Going green can also help save money
DON SAMBANDARAKSA
Technology is helping to reduce power costs and meet the hype of green IT, but many CIOs and business managers are still more focused on business and agility than power consumption. The good news though is that IT companies have delivered huge increases in power efficiency as well as tools and methodologies to meet this "Green Bet".
Speaking at the IDC conference on "Green IT, the Economy of Ecology" in Bangkok, Attaphon Satidkanitkul, senior analyst for IDC's IT services group, said that the most recent CIO survey still showed most CIOs to be concerned about budget, innovation and customer satisfaction ahead of green IT. Yet, on the positive side, 38 per cent of the CIOs surveyed had a green IT component in their purchasing methodology.
IDC speaks of the Green Bet. CIOs are still focused on data centre transformation and building web sites for internal collaboration. Likewise, line of business is still focused on business operations and customer satisfaction above anything else.
The US Environmental Protection Agency has measured energy usage from 2000 and projected its rise to 2011. As of 2007, data centres use 1.5 per cent of all power generated in the US and this is forecast to reach 2.9 per cent if things continue as they are.
"This is a crisis in IT," he said.
New technologies can help reduce the numbers slightly, but if IT is used instead to enable virtual offices and change business practices, power consumption can be reduced by up to a third. By 2010, smart electricity grids (generation and transmission) can save up to 2.03 gigatonnes of carbon dioxide a year. Smart offices will save 1.68 gigatonnes. Smart car engines will save only 0.97 gigatonnes and smart logistics can save up to 1.52 gigatonnes of CO2 a year.
IT has a large role to play in enabling the smart office and smart logistics.
Eddie Toh, regional platform marketing manager for Intel's server platforms group, also urged the audience not to look at the two per cent of power being consumed in the data centre, but at how better IT can help save power in the remaining 98 per cent of the world.

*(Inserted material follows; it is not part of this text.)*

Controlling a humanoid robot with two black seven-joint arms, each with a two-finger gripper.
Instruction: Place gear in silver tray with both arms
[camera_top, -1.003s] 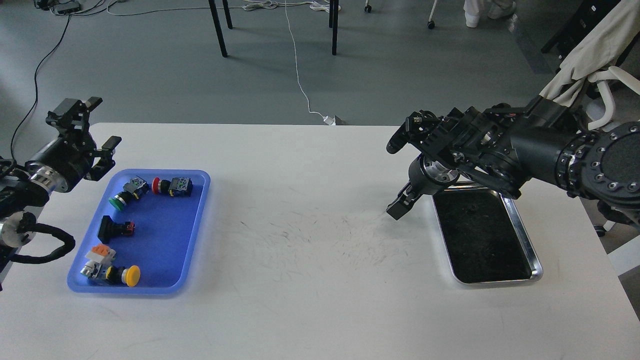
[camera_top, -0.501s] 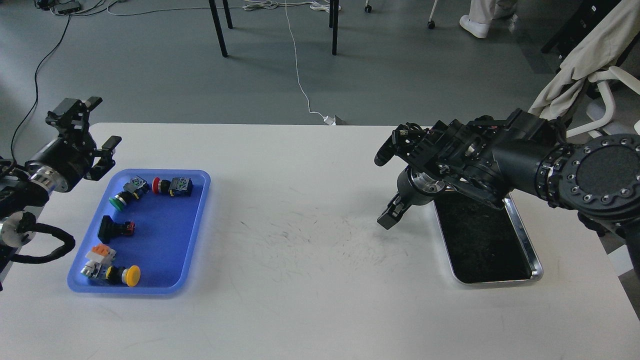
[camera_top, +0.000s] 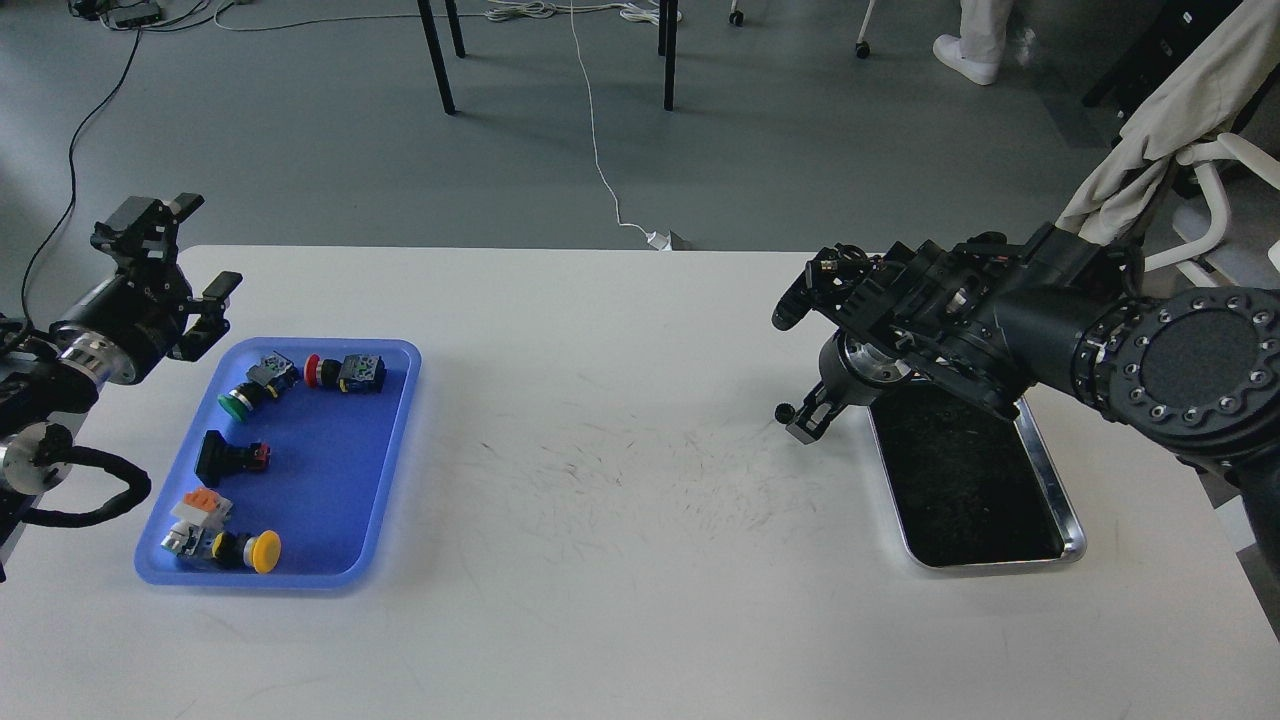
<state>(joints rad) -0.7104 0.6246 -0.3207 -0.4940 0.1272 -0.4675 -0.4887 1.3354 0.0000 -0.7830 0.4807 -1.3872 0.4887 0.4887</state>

"Intel makes 80 per cent of that two per cent. How can we use the technology to improve energy efficiency outside of ICT? That is the big opportunity for all of us," he said.
Back in 2006, for every $1 spent on hardware, 50 was spent a year on power and cooling. By 2010, that figure is forecast to be between 70 and 90.
A clear sign of the importance of power is that Google is building its new data centre near a hydroelectric dam.
Toh said that in the past 30 years, the efficiency of Intel's transistors has gone up by one million times. Today Intel claims industry leading performance per watt both at the CPU level and the server level through working with HP and others.
For the server space, Intel's latest 45-nanometre high-K Xeon processors go as low as 50 watts with a idle power consumption as low as 16 watts.
Toh quoted figures from spec.org's new spec power benchmark and showed the 45nm Xeons taking all of the top 10 spots.
"Our competition is second last out of 37 or 36 on spec.org," he said.
Refreshing old technology helps to drastically reduce power consumption. Replacing a four year old system while maintaining the same amount of power will deliver eight times the performance.
Virtualisation helps especially if the data centre is full of idle servers with five or 10 per cent usage.
Today Intel is trying out Intel Dynamic Power Technology which promises up to 40 per cent improvements in performance per watt by controlling the amount of power distributed throughout a rack more intelligently while at the same time allowing for even denser racks.
It is also working on a intelligent cooling, for instance cooling low density racks or idle racks only to 24 and turning down the temperature to 20 when the racks are fully in use.
On the manufacturing side, Intel's new Fab 68 in Dalian, China recycles water and heat generated in one are for use elsewhere.
Sanpat Sophon, managing director of HP Thailand spoke of how HP now has the data centre management software (though its acquisition of Mercury two years ago), the services (through its acquisition of EDS) and the hardware that helps to save energy.
Its latest printers consume less than one watt of energy an hour in idle mode and Halo telepresence has cut travel costs and CO2 emissions immensely.
However, one of the biggest success stories of HP has been its data centre consolidation. Three years ago, HP had 87 data centres and a plan to reduce it to three centres in 17 months. In doing so, the energy saved is enough to power a town the size of Palo Alto. It has set itself an ambitious target of actually reducing total power consumption by 25 per cent compared to 2005 levels by 2010 and has recently installed a 1.2 megawatt solar panel system.
Sanpat extolled the virtues of Dynamic Smart Cooling which is here, today and can save between 25 to 40 per cent of the energy bill of a typical data centre through better planning, using virtualisation to move loads around and not over-cooling. HP also has a planning department which has designed over 2.97 million square metres of data centres, of which 1.85 million square metres has already been commissioned. Sanpat also said that HP was the first to audit its suppliers with a checklist of over 400 green criteria to pass before buying from them.